Он никак не мог понять, почему и социал-демократическая печать, и враждующий с ней Троцкий столь яростно атакуют партийный аппарат, диктатуру?! Разве не ясно, что это важнейший инструмент власти? Мысль генсека вновь и вновь убеждала его самого в исторической правоте: аппарат – орудие диктатуры. А без диктатуры бессмысленны даже разговоры о социализме, демократии… Но мы сегодня знаем, что Сталин уже тогда укреплял не столько диктатуру пролетариата, сколько диктатуру бюрократа.
Сталин много говорил о равенстве, общественных интересах как исходных посылках социалистической демократии. Беседуя в 1936 году с группой работников ЦК, отвечающих за подготовку учебников, Сталин подчеркнул:
«Наша демократия должна всегда на первое место ставить общие интересы. Личное перед общественным – это почти ничего. Пока есть лодыри, враги, хищения социалистической собственности, значит, есть люди, чуждые социализму, значит, нужна борьба…»

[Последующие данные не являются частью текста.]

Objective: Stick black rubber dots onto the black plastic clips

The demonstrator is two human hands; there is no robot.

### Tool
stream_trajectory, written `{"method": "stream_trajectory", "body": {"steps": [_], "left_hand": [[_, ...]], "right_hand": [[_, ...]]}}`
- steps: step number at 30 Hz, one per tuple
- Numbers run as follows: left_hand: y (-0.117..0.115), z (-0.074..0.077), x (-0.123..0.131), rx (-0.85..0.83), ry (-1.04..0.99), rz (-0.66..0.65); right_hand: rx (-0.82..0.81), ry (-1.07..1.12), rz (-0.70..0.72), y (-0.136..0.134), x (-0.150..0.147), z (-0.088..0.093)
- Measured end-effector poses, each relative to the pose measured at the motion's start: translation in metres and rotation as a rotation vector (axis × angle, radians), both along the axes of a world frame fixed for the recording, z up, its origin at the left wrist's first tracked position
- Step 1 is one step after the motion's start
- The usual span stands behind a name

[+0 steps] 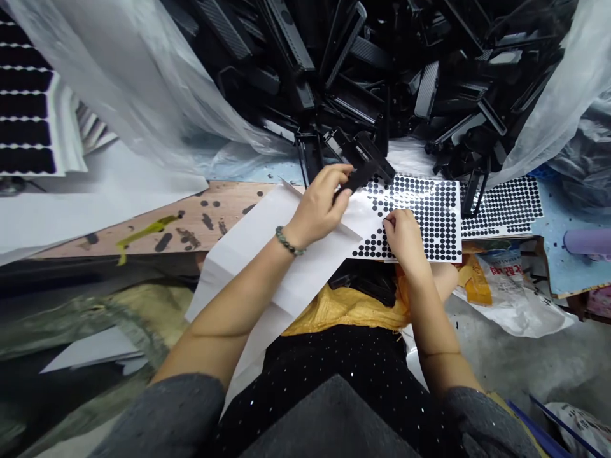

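Observation:
My left hand (322, 205), with a beaded bracelet on its wrist, grips a black plastic part (358, 178) between thumb and fingers. That part is held just above the upper left of a white sheet of black dot stickers (424, 213). Over the sheet, my right hand (405, 236) is closed in a pinch, with a small black dot sticker (386, 222) showing at its fingertips. Bare white backing shows on the left of the sheet, where several dots are gone. A creased white paper (267, 254) lies under my left wrist and hangs over the table edge.
A large heap of black plastic parts (363, 70) fills the back, between clear plastic sheeting (157, 70). More dot sheets (506, 203) lie at right, near a purple cylinder (587, 242). A yellow-green strip (147, 232) lies on the stained wooden edge. Yellow woven cloth (344, 308) sits below.

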State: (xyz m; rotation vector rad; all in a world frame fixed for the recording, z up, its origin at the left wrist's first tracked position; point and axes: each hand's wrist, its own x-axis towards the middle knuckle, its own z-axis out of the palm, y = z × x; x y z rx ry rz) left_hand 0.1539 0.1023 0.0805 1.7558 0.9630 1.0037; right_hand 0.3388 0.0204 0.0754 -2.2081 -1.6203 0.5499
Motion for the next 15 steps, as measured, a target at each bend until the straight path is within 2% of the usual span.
{"method": "stream_trajectory", "body": {"steps": [3, 6, 9, 11, 13, 15], "left_hand": [[-0.013, 0.007, -0.008, -0.377, -0.291, 0.083], [-0.028, 0.008, -0.008, -0.63, -0.46, 0.063], [-0.039, 0.007, -0.004, -0.725, -0.548, 0.006], [-0.045, 0.005, -0.003, -0.734, -0.608, 0.0], [-0.048, 0.003, -0.002, -0.706, -0.668, 0.014], [-0.05, -0.001, -0.003, -0.655, -0.715, 0.024]], "right_hand": [[0.019, 0.034, 0.01, 0.002, 0.0, 0.0], [0.069, 0.198, -0.016, 0.004, -0.002, 0.004], [0.16, 0.59, -0.097, 0.006, -0.013, 0.013], [0.203, 0.853, -0.086, 0.009, -0.026, 0.02], [0.219, 1.001, -0.02, 0.011, -0.039, 0.028], [0.251, 1.031, 0.032, 0.013, -0.05, 0.033]]}}
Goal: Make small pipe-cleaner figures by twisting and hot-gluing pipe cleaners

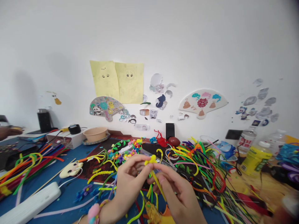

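Observation:
My left hand (127, 183) and my right hand (177, 189) meet low in the middle of the view. Both pinch the same yellow pipe cleaner (153, 171), whose top is twisted into a small loop or flower shape. Its stem runs down between my fingers, and green and yellow strands lie under my palms. A pink and blue fuzzy band (94, 213) sits at my left wrist.
Heaps of coloured pipe cleaners lie at right (198, 158) and far left (28, 165). A white power strip (30, 203), a small mask (71, 169), a beige bowl (95, 134), a phone (170, 130) and bottles (255, 157) stand around. Another person's hand (8, 132) shows at the left edge.

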A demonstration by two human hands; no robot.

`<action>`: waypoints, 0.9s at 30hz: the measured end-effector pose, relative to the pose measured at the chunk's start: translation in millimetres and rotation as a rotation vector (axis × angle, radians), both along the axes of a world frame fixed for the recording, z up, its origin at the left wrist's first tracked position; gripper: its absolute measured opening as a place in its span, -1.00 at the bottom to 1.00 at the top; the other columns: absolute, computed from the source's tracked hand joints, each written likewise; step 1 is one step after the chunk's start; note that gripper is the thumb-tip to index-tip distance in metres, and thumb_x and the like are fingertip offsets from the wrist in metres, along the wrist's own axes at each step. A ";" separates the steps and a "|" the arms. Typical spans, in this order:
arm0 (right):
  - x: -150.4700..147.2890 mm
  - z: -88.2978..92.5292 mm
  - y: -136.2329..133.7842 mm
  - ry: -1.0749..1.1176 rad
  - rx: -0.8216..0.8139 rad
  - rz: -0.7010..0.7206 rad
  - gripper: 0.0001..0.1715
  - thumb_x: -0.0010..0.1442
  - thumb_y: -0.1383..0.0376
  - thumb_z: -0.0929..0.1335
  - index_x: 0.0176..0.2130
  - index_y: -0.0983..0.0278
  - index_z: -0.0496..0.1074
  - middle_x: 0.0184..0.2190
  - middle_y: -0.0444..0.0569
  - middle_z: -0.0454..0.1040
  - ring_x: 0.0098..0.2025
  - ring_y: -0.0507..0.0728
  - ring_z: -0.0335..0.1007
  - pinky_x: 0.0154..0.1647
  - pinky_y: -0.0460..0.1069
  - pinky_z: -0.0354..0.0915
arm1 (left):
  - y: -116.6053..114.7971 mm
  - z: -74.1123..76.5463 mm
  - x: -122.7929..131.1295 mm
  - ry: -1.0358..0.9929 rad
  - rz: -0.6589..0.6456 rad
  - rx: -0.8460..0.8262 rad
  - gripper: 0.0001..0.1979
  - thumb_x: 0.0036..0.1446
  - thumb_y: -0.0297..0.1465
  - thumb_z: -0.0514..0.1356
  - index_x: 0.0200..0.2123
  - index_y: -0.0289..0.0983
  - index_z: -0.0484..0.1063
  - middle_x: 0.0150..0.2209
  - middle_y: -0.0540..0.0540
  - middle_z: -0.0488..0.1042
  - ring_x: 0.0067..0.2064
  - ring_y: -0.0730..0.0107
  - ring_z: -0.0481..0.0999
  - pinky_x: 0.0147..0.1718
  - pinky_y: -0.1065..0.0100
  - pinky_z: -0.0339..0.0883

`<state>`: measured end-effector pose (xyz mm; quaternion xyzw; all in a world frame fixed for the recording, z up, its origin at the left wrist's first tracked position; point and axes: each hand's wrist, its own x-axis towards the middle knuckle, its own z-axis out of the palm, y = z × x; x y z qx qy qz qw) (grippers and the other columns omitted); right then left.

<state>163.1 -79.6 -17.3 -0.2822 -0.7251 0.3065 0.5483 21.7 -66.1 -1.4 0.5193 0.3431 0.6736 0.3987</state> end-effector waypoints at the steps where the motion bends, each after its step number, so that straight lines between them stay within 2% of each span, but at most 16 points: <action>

«Личное перед общественным – это почти ничего». Не замечая изъянов, мы постепенно убедили людей в том, что все мы хозяева общенародной собственности. А то, что принадлежит всем, – не принадлежит никому. Чувство хозяина как бы исчезло. Постепенно восторжествовали уравнительные принципы. За изобретение рабочему могли не заплатить несколько тысяч, хотя оно давало миллионную прибыль, только потому, что одному это – «много». Постепенно сформировался тип работника, боящегося «переработать», человека, спокойно смотрящего на приписки, очковтирательство, откровенное воровство: «Что, государство станет от этого беднее?» Так «прорастал» сталинский тезис: «Личное перед общественным – это почти ничего». А сталинская «демократия» поддерживала людей в этом состоянии. Двигало ими, главным образом, принуждение, административные меры, страх, другие рычаги той системы, которую венчал единодержец.